== WORK REQUEST ==
All lines with the word "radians" must be pulled from the entries below.

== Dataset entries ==
#####
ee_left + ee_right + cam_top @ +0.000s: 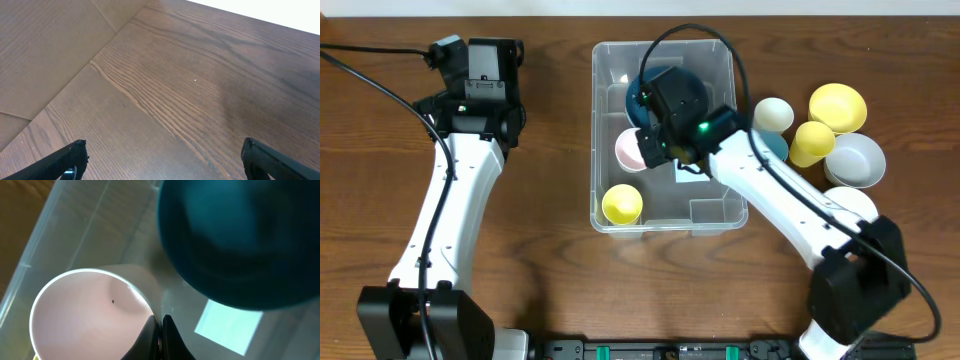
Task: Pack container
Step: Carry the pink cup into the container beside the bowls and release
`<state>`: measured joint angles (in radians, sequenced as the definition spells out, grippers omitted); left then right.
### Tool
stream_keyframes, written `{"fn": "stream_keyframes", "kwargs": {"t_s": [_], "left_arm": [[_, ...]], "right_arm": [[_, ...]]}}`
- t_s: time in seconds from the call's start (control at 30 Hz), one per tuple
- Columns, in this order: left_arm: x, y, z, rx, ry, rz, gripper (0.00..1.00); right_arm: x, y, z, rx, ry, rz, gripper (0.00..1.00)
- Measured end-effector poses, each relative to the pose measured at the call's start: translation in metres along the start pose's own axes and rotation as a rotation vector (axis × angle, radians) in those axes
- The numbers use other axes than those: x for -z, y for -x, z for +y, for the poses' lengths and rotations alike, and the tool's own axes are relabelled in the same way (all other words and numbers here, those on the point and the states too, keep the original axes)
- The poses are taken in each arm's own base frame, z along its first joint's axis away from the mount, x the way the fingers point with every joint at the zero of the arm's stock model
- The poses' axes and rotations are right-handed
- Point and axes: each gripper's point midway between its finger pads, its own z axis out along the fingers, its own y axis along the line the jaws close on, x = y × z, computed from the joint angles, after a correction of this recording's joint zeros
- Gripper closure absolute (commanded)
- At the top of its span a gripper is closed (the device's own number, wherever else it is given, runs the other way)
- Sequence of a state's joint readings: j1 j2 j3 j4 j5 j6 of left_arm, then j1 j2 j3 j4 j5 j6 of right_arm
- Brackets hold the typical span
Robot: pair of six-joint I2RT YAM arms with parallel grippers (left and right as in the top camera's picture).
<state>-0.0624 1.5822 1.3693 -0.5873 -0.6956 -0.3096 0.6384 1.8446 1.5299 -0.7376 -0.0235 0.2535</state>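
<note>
- At the far left, the left tool [165,162] is held over bare worktop [550,200], well apart from the container. Its jaws are spread wide, one dark fingertip is seen at each lower corner of the left wrist view, and nothing is held between them.
- The container [712,75] is set on the worktop at the middle of the overhead view, towards the far edge, with its long side running away from the robot.
- Inside it, a yellow cup [622,203] is seen at the near left corner. A pink cup [628,150] is placed just beyond it against the left wall, and a dark teal bowl [650,92] lies at the far end. A white label [692,172] is seen on the floor, right of the pink cup.
- The right tool [161,325] is found inside the container, between the pink cup and the dark teal bowl. Its jaws are pressed together, and its tips are placed right at the pink cup's rim. Whether the rim is nipped cannot be told.
- Right of the container, a cream cup [773,113] and a lighter teal bowl [775,148], partly hidden by the right arm, are seen close by.
- Further right, a second yellow cup [812,142], a yellow bowl [838,105], a grey-white bowl [856,160] and a white bowl [852,200] are grouped together.
</note>
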Motion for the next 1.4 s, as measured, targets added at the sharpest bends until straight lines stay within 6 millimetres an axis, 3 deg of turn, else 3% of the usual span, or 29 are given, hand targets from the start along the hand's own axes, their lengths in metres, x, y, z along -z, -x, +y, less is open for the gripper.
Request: {"fn": "stream_keyframes", "kwargs": {"t_s": [0.7,0.83,1.2,1.3,1.4], "left_arm": [[0.0,0.0,0.0,0.0,0.0,0.0,0.02],[0.0,0.0,0.0,0.0,0.0,0.0,0.02],[0.0,0.0,0.0,0.0,0.0,0.0,0.02],[0.0,0.0,0.0,0.0,0.0,0.0,0.02],[0.0,0.0,0.0,0.0,0.0,0.0,0.02]], "right_arm": [[-0.059,-0.01,0.002,0.004,-0.01,0.046,0.98],[-0.058,-0.008,0.003,0.0,-0.009,0.042,0.8],[-0.054,-0.018,0.0,-0.01,-0.022,0.086,0.64],[-0.042,-0.02,-0.001,-0.011,-0.033,0.104,0.6],[-0.015,-0.012,-0.004,-0.009,-0.056,0.078,0.59]]}}
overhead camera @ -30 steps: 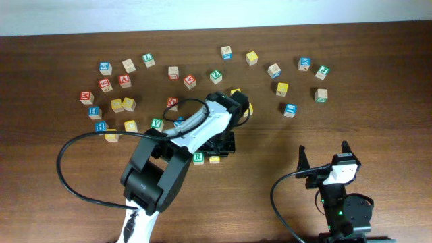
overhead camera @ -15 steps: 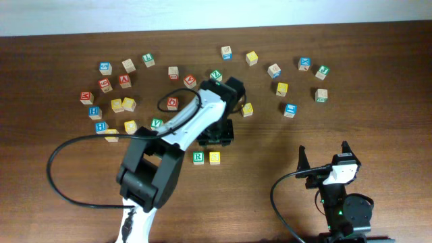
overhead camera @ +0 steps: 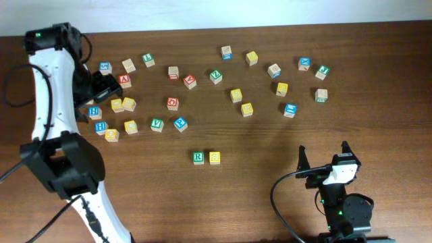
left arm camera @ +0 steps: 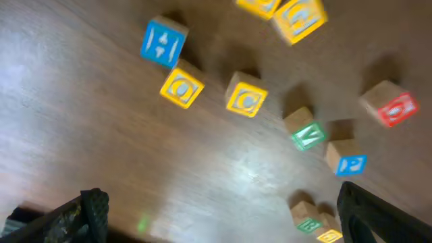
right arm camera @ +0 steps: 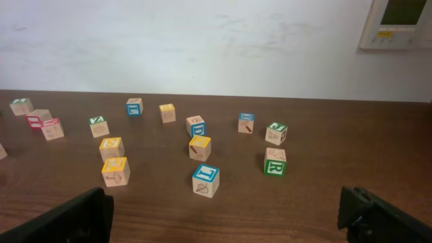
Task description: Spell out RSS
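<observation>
**Two letters down, one S to go**

The green R cube (overhead camera: 198, 157) sits near the middle of the table (overhead camera: 270, 196). A yellow S cube (overhead camera: 214, 157) sits just beside it, on its right in the overhead view. So the word reads "RS" now. It needs one more S at the end.

The left gripper (left arm camera: 221, 209) is far over at the left side of the table, above a bunch of cubes. Its fingers are spread wide and nothing is between them. Below it, the left wrist view shows a yellow cube with a C (left arm camera: 246, 99) and a yellow cube with a round letter (left arm camera: 181, 88). Neither one looks like an S.

The right gripper (overhead camera: 324, 156) waits at the near right edge of the table. Its fingers are spread too, and it holds nothing.

I think the job now is to find the last S. Many yellow cubes lie around the table, but their letters are too small to read from above, so I cannot tell which one it is. The next move needs the gripper to come down over the right cube with a finger on each side, pinch it, and then set it just to the right of the first S, in a straight row.
</observation>
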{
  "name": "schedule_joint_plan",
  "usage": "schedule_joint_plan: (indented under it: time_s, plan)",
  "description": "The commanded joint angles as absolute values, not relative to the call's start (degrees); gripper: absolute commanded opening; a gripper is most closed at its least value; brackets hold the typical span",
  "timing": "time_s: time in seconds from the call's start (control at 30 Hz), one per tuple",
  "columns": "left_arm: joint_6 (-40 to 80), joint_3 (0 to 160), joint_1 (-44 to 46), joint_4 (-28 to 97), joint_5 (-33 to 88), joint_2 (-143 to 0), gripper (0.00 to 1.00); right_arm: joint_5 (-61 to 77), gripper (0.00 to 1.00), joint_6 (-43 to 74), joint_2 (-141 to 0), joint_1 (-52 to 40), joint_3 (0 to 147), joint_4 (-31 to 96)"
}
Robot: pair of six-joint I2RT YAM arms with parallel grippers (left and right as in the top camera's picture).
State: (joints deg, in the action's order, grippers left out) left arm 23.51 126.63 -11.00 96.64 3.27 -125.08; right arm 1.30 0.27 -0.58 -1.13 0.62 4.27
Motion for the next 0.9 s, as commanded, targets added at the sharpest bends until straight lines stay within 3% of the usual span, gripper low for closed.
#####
== ANSWER TO THE PROBLEM ==
`<state>`: measured joint angles (in radians, sequenced as the definition spells out, grippers omitted); left then right.
- Measured end-effector poses, each relative to the pose measured at the call's start: translation in metres along the start pose's own axes and rotation as a rotation vector (axis × angle, radians) in those axes

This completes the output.